"Si de nouvelles élections sont organisées, ce sera un vote sur le modèle du Brexit", prédit un ancien dirigeant européen sous couvert de l'anonymat.
"Je ne crois pas que les 32% d'Italiens qui ont accordé leurs suffrages au Mouvement 5 Etoiles ont voté pour sortir de l'euro", explique ce responsable à l'AFP.
L'alarme a sonné en Europe à cause de "l'incertitude quant à notre position sur l'euro", a argué le chef de l'Etat Sergio Mattarella pour justifier son refus de nommer un économiste eurosceptique au ministère des Finances dans le gouvernement formé par la Ligue (extrême droite) et le Mouvement 5 Etoiles (M5S, anti-système).
Le trouble a été renforcé par la publication d'un document de travail de la coalition populiste dans lequel ces deux formations réclament l'annulation d'une partie des quelque 2.300 milliards d'euros de la dette italienne.
Le commissaire européen au Budget, l'Allemand Günther Oettinger, s'est fait la voix de ce désarroi. "Je suis inquiet et je m'attends à ce que dans les semaines à venir, les développements pour l'économie de l'Italie pourraient être si drastiques que cela pourrait être un signal possible aux électeurs de ne pas choisir des populistes de gauche et de droite", a-t-il déclaré mardi dans un entretien à la radio publique Deutsche Welle.
Le propos a été interprété comme une menace et a provoqué un tollé. Le président de la Commission européenne, Jean-Claude Juncker, a dû le désavouer et le contraindre de s'excuser.
"Dire aux Italiens ce qu'ils ont à faire serait ne pas les comprendre et les pousser encore plus loin dans le coin", a estimé mercredi le Premier ministre du Luxembourg Xavier Bettel lors d'un débat sur l'avenir de l'Europe au Parlement européen.
"Même mal cité, Oettinger exprime ce que beaucoup pensent dans la zone euro. Mais c'est déplacé compte tenu de la situation compliquée en Italie", a confié à l'AFP Marco Giuli, politologue du European Policy Center, un centre de réflexion bruxellois.
Crise "horrible"
L'ex-ambassadeur des Etats-Unis auprès de l'UE Anthony Gardner a toutefois averti mercredi que "les politiques économiques irresponsables sont toujours punies".
Une sortie de l'Italie de l'euro est jugée peu probable par les analystes européens, mais "si une crise devait survenir, elle serait horrible, car aucun des instruments de stabilisation de la zone euro ne pourrait être déployé pour sauver l'Italie", mettent en garde Silvia Merler, Olivier Blanchard et Jeromin Zettelmeyer dans une analyse pour le Bruegel Institute, un autre centre de réflexion européen.
L'alliance entre la Ligue europhobe et le M5S, et leur contrat de gouvernement font qu'il est "difficile d'éviter une collision avec les marchés financiers et l'Union européenne", affirment les trois analystes.
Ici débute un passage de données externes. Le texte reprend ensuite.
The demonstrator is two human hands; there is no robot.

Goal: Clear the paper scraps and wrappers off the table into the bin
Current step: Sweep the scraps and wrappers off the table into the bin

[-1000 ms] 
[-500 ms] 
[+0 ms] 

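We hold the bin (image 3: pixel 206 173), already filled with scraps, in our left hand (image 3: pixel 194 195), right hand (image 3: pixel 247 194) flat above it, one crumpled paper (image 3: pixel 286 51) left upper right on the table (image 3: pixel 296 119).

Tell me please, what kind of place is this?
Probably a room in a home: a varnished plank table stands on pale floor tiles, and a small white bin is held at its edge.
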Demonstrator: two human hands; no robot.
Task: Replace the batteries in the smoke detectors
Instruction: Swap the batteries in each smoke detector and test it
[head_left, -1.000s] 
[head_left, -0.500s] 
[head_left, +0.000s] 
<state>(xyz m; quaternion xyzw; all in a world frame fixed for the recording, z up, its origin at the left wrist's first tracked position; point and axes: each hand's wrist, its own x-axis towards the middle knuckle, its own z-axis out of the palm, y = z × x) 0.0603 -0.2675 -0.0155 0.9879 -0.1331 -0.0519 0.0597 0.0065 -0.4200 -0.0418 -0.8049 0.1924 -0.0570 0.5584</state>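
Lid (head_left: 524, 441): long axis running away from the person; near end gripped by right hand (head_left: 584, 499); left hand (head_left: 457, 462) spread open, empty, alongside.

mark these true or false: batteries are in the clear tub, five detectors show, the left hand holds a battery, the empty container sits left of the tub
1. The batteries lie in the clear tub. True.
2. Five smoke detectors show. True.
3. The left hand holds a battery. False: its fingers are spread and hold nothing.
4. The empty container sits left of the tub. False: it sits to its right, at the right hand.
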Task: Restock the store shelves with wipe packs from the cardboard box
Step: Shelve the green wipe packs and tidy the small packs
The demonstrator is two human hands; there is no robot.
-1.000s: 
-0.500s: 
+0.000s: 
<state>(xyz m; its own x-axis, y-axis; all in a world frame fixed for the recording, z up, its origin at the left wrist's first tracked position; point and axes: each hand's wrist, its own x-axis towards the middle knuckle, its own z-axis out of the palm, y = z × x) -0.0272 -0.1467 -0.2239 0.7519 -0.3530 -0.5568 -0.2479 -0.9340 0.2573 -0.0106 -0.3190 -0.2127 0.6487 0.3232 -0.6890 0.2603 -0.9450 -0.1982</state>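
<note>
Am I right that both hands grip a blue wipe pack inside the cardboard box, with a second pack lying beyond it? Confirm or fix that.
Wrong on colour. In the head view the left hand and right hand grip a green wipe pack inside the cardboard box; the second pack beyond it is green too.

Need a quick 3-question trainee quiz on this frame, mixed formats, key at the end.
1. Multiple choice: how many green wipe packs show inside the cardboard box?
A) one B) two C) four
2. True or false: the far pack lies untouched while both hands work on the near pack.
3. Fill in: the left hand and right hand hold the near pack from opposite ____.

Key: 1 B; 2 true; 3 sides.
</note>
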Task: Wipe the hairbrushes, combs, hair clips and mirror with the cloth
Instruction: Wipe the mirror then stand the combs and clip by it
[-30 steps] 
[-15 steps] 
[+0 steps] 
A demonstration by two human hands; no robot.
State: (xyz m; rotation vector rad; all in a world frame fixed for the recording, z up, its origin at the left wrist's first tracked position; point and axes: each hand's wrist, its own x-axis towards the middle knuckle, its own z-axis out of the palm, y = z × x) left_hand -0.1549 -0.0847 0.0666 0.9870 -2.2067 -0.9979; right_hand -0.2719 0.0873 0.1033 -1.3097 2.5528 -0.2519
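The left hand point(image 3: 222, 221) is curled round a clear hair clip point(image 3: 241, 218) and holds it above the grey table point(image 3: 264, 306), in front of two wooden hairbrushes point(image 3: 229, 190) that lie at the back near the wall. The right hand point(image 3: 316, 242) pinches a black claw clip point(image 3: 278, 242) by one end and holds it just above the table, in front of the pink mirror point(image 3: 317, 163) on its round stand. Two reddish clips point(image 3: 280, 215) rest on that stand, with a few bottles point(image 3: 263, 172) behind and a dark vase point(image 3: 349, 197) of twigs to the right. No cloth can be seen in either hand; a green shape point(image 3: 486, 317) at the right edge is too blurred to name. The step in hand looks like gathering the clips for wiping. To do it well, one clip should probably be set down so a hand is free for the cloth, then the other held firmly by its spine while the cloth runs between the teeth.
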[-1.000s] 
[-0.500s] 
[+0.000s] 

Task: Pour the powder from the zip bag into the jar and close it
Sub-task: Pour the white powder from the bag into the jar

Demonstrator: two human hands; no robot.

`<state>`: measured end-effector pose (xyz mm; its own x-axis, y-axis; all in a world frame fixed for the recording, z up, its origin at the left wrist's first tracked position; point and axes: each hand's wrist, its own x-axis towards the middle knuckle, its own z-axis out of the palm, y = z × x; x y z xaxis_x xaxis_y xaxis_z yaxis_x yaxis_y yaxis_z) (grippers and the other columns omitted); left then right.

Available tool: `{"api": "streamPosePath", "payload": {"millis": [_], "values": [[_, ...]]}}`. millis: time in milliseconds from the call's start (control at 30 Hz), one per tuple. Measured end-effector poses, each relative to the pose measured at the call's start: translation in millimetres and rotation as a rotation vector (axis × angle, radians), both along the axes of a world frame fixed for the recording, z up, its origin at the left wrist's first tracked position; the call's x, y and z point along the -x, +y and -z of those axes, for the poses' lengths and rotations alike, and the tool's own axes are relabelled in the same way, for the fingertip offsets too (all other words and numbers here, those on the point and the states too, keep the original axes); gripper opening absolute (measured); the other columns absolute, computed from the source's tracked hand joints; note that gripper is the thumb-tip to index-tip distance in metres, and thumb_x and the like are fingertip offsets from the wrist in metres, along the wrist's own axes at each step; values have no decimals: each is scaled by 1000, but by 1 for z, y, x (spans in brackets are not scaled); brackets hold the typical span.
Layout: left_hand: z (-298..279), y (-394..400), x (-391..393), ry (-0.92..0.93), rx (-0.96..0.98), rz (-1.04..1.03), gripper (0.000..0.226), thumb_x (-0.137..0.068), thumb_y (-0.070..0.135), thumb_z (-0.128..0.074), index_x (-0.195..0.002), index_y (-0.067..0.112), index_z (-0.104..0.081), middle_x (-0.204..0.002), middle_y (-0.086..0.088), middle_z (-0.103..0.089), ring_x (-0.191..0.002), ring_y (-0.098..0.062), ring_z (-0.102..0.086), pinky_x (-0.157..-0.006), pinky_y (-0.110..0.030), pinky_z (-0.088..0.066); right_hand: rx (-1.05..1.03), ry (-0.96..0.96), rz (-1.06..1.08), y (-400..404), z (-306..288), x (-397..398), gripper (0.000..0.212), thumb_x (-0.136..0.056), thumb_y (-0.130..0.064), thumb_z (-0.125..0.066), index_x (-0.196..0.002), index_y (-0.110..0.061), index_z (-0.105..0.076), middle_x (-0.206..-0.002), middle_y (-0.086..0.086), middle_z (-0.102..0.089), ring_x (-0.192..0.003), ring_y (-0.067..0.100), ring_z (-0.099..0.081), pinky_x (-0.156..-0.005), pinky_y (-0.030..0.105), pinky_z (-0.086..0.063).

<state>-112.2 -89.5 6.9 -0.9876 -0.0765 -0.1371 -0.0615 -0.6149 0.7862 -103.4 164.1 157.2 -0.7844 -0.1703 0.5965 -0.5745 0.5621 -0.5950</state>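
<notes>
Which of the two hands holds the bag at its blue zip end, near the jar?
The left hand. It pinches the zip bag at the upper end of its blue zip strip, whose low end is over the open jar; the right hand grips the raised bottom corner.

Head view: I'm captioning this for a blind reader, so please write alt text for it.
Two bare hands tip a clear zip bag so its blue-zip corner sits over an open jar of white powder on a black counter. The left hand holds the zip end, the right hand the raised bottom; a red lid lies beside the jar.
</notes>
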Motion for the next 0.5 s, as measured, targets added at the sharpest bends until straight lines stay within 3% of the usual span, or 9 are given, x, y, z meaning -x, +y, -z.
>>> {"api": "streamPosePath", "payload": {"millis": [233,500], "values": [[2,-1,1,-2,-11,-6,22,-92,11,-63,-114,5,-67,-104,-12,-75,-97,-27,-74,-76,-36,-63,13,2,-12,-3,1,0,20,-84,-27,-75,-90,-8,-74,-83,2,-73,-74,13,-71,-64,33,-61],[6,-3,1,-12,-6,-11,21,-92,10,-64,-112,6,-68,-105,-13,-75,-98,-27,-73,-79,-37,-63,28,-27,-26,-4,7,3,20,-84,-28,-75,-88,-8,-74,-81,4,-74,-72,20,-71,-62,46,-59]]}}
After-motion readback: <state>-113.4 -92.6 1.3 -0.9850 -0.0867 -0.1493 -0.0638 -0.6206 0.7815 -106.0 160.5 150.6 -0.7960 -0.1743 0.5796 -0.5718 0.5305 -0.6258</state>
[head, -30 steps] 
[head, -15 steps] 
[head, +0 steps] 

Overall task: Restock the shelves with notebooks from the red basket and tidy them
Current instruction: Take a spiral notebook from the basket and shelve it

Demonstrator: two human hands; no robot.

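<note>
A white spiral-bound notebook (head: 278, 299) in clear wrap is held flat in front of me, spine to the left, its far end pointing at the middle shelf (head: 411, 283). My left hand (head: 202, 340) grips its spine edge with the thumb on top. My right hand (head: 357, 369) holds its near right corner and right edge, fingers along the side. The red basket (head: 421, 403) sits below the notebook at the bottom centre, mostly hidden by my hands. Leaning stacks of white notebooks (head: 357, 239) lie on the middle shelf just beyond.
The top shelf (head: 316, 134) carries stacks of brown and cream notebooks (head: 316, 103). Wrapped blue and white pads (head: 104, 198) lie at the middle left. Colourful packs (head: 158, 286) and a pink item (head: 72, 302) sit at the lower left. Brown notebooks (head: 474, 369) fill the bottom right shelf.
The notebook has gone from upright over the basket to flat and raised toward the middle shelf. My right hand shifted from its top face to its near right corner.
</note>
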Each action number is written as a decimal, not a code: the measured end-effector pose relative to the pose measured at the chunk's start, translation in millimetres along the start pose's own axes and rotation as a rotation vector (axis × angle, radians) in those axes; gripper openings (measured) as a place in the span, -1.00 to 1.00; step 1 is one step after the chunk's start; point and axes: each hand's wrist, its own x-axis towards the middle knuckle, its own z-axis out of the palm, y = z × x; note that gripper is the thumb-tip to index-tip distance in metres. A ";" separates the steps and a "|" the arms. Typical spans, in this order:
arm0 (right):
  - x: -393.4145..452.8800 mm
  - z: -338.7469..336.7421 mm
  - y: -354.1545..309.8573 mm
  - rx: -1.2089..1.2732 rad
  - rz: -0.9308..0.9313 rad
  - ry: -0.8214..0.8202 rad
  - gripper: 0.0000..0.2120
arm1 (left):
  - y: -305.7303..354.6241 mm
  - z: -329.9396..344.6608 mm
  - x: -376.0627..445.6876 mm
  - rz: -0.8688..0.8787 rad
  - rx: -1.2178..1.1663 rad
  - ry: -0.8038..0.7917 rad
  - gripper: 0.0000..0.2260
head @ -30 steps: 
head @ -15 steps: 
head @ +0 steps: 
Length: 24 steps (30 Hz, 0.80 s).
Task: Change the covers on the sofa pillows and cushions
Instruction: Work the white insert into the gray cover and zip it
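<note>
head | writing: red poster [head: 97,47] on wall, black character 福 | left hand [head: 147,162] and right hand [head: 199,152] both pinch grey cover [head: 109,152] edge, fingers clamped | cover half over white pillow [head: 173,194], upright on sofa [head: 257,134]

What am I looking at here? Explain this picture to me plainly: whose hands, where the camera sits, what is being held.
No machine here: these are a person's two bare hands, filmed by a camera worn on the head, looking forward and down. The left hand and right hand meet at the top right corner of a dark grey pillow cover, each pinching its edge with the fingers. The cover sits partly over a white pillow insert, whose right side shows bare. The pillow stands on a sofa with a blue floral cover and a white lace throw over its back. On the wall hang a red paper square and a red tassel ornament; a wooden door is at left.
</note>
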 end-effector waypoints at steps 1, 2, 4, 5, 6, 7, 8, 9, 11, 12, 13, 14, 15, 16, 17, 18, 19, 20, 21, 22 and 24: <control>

"L'ampleur de l'augmentation du déficit qu'impliquent les mesures combinées (du programme de gouvernement) violera probablement l'ensemble des règles budgétaires de l'UE et des règles budgétaires nationales et mettra la dette sur une trajectoire insoutenable", annoncent-ils.
La cheffe de file des 17 élus du M5S au Parlement européen, Laura Agea, a cherché mercredi à calmer les inquiétudes. "Nous ne voulons détruire ni l'Union européenne, ni l'euro, ni les marchés", a-t-elle assuré lors d'un débat sur l'avenir de l'Europe en plénière à Strasbourg.
"Le M5S doit comprendre la folie de tout cela", soutient l'ancien dirigeant européen interrogé par l'AFP. "Nombre de ses électeurs viennent du centre-gauche et si la question en cas de nouvelle élection est la sortie de l'euro, le mouvement risque un recul", observe-t-il.
La convocation de nouvelles élections est jugée risquée. "Le résultat ne va pas changer en faveur des forces modérées", soutient Marco Giuli.
"Si le M5S et la Ligue restent coalisées, le résultat sera un raz-de-marée", renchérit l'ancien responsable européen.
La gauche italienne pousse pourtant pour de nouvelles élections et veut en faire un référendum sur l'Italie dans ou hors de l'euro. "Ce sera la question centrale", a estimé l'ancien chef du gouvernement Matteo Renzi.